Task prompt: Please retype all of the following entries exactly.

Recorded data:
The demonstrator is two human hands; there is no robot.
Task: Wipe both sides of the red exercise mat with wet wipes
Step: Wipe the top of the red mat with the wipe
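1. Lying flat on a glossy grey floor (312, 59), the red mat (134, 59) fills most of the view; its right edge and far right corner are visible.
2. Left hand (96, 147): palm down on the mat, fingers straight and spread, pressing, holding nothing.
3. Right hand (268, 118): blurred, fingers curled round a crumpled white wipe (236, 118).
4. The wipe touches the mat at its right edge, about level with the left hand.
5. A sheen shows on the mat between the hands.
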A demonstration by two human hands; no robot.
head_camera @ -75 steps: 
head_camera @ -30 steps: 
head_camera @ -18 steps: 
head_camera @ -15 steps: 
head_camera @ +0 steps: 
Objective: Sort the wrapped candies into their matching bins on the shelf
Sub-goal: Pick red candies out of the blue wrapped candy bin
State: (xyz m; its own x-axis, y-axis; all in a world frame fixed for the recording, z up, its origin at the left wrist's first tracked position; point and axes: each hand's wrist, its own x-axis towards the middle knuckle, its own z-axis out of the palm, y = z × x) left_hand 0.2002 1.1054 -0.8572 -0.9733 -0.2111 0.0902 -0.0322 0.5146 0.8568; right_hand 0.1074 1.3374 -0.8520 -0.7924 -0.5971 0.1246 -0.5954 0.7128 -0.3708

Task output:
The demonstrator is two human hands; there is no robot.
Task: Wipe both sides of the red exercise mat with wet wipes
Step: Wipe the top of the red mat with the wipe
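1. Lying flat on a glossy grey floor (312, 59), the red mat (134, 59) fills most of the view; its right edge and far right corner are visible.
2. Left hand (96, 147): palm down on the mat, fingers straight and spread, pressing, holding nothing.
3. Right hand (268, 118): blurred, fingers curled round a crumpled white wipe (236, 118).
4. The wipe touches the mat at its right edge, about level with the left hand.
5. A sheen shows on the mat between the hands.
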A demonstration by two human hands; no robot.
head_camera @ -75 steps: 
head_camera @ -30 steps: 
head_camera @ -18 steps: 
head_camera @ -15 steps: 
head_camera @ +0 steps: 
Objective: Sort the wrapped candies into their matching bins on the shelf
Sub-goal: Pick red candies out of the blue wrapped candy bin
State: (xyz m; its own x-axis, y-axis; all in a world frame fixed for the recording, z up, its origin at the left wrist's first tracked position; point and axes: each hand's wrist, its own x-axis towards the middle knuckle, its own z-axis out of the palm, y = z × x) left_hand 0.2002 1.1054 -0.8572 -0.9733 -0.2111 0.0902 -0.0322 0.5146 0.8568; right_hand 0.1074 1.3374 -0.8520 -0.7924 -0.5971 0.1246 -0.5954 0.7128 -0.3708

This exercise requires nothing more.